■ **EXERCISE OBJECTIVE**:
Determine how many lines of the material hold the string "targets" and reply with only that number.

■ **RECORDS PROVIDED**:
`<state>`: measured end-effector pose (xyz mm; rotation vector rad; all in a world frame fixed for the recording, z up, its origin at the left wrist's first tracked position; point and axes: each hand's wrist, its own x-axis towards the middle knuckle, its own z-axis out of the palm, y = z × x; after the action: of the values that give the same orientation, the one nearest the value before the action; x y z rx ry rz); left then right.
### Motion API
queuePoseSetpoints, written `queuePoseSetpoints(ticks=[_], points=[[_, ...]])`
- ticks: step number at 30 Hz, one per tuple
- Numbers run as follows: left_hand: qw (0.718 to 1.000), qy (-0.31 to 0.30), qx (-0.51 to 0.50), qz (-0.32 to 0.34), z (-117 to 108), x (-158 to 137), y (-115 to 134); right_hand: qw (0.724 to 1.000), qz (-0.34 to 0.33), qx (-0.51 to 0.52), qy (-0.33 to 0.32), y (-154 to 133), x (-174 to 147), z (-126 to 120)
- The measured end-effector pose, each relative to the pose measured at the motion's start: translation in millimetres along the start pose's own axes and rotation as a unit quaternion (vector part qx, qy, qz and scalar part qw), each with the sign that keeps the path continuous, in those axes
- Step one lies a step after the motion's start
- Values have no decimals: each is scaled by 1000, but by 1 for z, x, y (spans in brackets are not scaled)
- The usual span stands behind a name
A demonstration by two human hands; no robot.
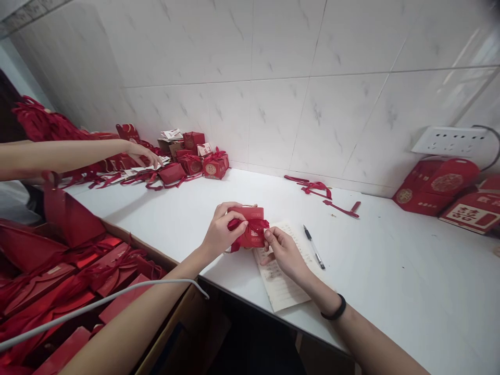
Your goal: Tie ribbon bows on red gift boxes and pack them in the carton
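Between my two hands is a small red gift box (pixel 255 213) with gold print and a dark red ribbon (pixel 257 225) tied in a bow across its front. My left hand (pixel 224 229) grips the box from the left, its thumb and finger pinching the ribbon near the knot. On the right side, my right hand (pixel 282 249) pinches the ribbon's right loop between thumb and fingers; the other fingers are curled. An open notebook (pixel 287 291) with handwriting lies beneath my right hand. Beside it rests a black and clear pen (pixel 313 247).
Another person's arm (pixel 78 156) reaches from the left toward piled red boxes (pixel 215 165). A carton (pixel 140 242) full of red boxes stands at lower left, a white cable (pixel 117 297) crossing it. Loose ribbons (pixel 316 188) lie near the wall. Larger red boxes (pixel 433 182) sit under a power strip (pixel 449 141).
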<state>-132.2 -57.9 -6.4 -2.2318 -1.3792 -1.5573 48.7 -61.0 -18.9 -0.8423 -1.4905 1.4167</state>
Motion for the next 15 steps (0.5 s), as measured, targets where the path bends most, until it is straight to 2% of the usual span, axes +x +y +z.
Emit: queuePoseSetpoints(ticks=[10, 15], points=[[998, -8, -9, -66, 0, 6, -3, 1000, 4, -8, -14, 4, -6, -3], [996, -17, -18, -82, -1, 6, -2, 998, 27, 7, -61, 0, -10, -4]])
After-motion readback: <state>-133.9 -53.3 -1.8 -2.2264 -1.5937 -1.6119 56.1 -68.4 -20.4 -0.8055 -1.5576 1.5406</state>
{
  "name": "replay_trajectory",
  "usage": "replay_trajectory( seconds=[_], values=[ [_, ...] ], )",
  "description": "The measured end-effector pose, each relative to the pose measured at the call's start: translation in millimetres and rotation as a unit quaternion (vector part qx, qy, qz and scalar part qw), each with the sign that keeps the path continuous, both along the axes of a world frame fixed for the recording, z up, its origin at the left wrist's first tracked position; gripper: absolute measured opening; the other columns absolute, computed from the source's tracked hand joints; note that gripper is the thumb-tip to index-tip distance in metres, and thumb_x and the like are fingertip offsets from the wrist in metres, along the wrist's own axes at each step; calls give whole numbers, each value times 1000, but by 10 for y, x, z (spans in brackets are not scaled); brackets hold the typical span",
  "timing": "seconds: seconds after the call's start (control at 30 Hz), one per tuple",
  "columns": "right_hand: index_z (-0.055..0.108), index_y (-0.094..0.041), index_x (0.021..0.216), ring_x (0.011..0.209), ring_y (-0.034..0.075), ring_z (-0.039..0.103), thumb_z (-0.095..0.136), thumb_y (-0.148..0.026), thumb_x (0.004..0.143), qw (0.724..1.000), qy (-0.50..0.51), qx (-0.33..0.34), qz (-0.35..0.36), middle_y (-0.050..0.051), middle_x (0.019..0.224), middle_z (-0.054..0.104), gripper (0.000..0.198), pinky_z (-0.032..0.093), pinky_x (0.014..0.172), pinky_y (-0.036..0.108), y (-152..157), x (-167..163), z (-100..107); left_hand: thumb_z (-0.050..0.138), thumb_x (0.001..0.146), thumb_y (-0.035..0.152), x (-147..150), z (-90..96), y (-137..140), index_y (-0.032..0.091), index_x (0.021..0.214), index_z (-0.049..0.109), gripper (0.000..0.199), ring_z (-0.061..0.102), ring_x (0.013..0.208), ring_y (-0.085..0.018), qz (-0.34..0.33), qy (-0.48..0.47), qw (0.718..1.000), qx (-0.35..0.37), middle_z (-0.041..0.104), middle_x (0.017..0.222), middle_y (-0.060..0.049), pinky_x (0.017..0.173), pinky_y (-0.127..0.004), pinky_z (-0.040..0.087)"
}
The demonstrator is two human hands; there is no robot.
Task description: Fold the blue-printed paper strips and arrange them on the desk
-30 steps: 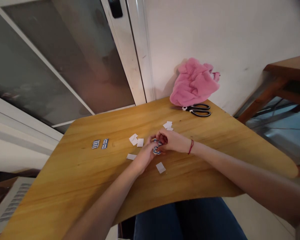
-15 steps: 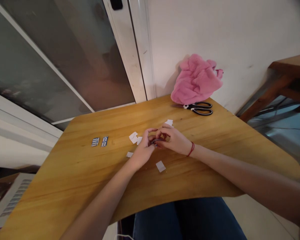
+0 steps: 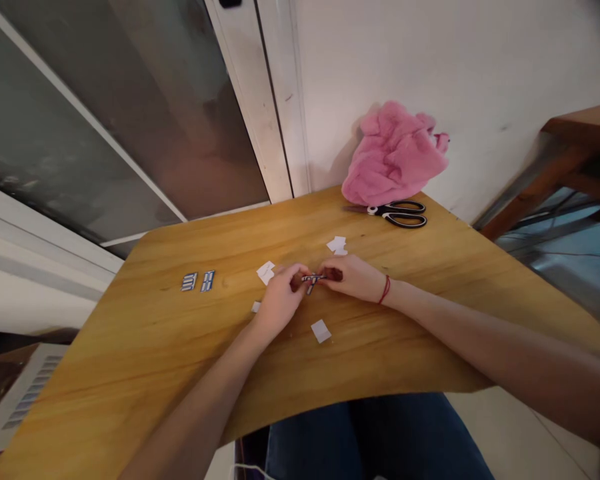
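Between my two hands is a small blue-and-white piece (image 3: pixel 311 286), shaped roughly like a letter T. My left hand (image 3: pixel 284 293) pinches its left end, and my right hand (image 3: pixel 351 277), with a red string on the wrist, pinches its right end. The fingertips hide part of it. To the left on the table lie two similar blue-and-white pieces, one m-like (image 3: pixel 189 282) and one with crossing bars (image 3: pixel 207 281). White paper scraps (image 3: pixel 265 273) lie by my left hand, more scraps (image 3: pixel 337 245) beyond my right, and a single white square (image 3: pixel 321 331) nearer me.
The wooden table (image 3: pixel 380 360) has a rounded right corner. Black-handled scissors (image 3: pixel 405 214) rest at the back, beside a bunched pink cloth (image 3: pixel 395 157) against the wall. A sliding glass door (image 3: pixel 180 120) stands behind the table's left part.
My hands have drawn slightly apart, and the fingers have straightened around the piece, so its T-like shape now shows. The view has shifted slightly.
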State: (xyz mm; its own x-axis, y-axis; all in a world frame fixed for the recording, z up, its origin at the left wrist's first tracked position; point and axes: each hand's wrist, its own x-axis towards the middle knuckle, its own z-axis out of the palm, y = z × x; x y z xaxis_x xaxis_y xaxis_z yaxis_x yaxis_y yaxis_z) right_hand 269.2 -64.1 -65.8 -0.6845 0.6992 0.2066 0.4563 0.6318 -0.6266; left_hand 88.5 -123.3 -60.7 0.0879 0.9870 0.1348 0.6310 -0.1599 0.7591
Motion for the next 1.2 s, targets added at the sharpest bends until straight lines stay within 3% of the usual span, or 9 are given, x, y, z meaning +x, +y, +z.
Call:
replay_trajectory(
  seconds=[0.23, 0.5, 0.63, 0.97, 1.2],
  values=[
    [66, -14, 89, 60, 8, 48, 61, -24, 80, 999, -34, -24, 2, 0, 68, 60, 14, 34, 58, 21, -18, -22, -1, 56, 75, 5, -11, -99, 36, 20, 90, 53, 22, 56, 75, -13, -54, -56, 997, -10, 61, 85, 0, 72, -27, 44],
    [65, -15, 91, 61, 8, 50, 62, -23, 78, 999, 10, -49, -4, 0, 69, 61, 15, 37, 59, 20, -1, 0, 17, 58, 77, 14, -51, -115, 67, 19, 93, 54, 17, 53, 69, -12, -43, -72, 996, -29, 60, 83, -1, 67, -27, 44],
    [66, -15, 89, 62, 8, 51, 61, -24, 79, 999, 19, -40, -9, 1, 70, 61, 14, 38, 60, 20, 1, -6, -3, 57, 78, 13, -50, -133, 68, 19, 92, 54, 16, 57, 76, -13, -60, -85, 994, -12, 62, 86, -2, 73, -29, 46],
    [66, -16, 85, 62, 9, 53, 60, -24, 80, 1000, 5, -25, -10, 1, 71, 63, 11, 38, 60, 20, -6, -5, -20, 56, 79, 14, -75, -54, 64, 19, 83, 58, 7, 55, 69, -11, -78, -35, 996, -10, 61, 77, 1, 68, -26, 44],
    [66, -14, 82, 59, 7, 50, 61, -21, 78, 998, 49, -32, -13, 0, 65, 59, 9, 38, 58, 19, -20, -13, -16, 57, 79, 13, -38, 0, 22, 19, 78, 59, 7, 54, 66, -10, -38, -23, 999, -11, 61, 74, 2, 65, -23, 42]
  ],
)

■ **WRITTEN ANSWER**:
2